## [Your instructions]
Please read the records below and return each line holding the string "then".

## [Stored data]
========
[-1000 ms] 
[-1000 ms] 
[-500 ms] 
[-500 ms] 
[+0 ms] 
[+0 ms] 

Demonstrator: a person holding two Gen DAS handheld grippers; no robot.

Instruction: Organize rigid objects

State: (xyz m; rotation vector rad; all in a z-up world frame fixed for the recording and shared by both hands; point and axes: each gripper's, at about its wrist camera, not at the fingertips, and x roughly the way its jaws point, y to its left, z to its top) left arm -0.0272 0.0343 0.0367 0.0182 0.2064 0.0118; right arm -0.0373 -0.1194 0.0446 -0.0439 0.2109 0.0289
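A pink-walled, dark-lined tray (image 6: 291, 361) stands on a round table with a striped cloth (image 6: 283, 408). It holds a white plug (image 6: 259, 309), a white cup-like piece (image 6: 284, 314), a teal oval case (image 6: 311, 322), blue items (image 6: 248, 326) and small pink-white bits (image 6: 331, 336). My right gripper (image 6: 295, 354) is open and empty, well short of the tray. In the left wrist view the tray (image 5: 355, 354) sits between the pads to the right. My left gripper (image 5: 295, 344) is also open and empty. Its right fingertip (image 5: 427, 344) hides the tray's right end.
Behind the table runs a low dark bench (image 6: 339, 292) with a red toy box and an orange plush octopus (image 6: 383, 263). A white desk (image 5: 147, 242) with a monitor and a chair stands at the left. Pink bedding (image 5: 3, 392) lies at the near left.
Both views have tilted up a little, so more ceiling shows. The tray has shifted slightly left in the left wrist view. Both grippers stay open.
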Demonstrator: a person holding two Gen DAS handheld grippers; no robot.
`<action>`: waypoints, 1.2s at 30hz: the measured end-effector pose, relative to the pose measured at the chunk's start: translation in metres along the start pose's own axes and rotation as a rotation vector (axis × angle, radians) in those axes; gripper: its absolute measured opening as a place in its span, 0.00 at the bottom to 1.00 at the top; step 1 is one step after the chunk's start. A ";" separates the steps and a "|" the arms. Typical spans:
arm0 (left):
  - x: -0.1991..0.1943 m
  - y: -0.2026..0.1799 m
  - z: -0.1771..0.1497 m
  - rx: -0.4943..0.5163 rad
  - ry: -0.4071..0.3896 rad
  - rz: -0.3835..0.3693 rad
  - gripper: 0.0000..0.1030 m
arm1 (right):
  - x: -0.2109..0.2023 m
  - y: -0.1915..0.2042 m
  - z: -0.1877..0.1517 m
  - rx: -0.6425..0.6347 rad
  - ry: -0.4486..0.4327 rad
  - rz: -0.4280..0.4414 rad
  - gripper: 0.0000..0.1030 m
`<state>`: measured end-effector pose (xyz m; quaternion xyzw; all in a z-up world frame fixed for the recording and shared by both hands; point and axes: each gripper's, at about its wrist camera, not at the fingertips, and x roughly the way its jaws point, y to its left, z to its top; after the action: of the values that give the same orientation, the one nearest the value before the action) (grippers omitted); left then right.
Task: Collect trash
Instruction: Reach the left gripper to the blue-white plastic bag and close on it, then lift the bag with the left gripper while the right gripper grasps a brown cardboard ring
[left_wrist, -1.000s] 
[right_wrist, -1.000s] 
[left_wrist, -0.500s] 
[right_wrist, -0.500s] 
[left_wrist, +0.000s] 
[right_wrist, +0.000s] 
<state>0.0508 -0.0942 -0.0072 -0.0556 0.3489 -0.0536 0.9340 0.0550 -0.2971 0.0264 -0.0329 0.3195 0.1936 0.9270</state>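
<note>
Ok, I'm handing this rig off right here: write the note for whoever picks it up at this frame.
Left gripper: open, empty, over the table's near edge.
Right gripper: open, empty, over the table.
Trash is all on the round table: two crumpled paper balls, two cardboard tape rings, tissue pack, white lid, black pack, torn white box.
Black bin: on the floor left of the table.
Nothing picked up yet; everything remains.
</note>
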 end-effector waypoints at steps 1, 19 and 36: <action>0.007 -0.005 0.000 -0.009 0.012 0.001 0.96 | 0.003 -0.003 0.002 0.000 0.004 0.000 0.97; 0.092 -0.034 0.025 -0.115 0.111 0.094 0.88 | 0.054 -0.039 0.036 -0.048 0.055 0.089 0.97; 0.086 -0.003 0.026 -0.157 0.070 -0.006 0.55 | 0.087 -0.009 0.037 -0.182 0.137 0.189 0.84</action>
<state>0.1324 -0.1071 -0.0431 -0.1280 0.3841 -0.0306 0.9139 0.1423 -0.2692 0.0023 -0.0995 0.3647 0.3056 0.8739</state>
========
## [Exercise result]
`<state>`: measured end-effector pose (xyz m; quaternion xyzw; all in a z-up world frame fixed for the recording and shared by both hands; point and axes: each gripper's, at about its wrist camera, not at the fingertips, and x roughly the way its jaws point, y to its left, z to its top; after the action: of the values that give the same orientation, the one nearest the value before the action) (grippers omitted); left then right.
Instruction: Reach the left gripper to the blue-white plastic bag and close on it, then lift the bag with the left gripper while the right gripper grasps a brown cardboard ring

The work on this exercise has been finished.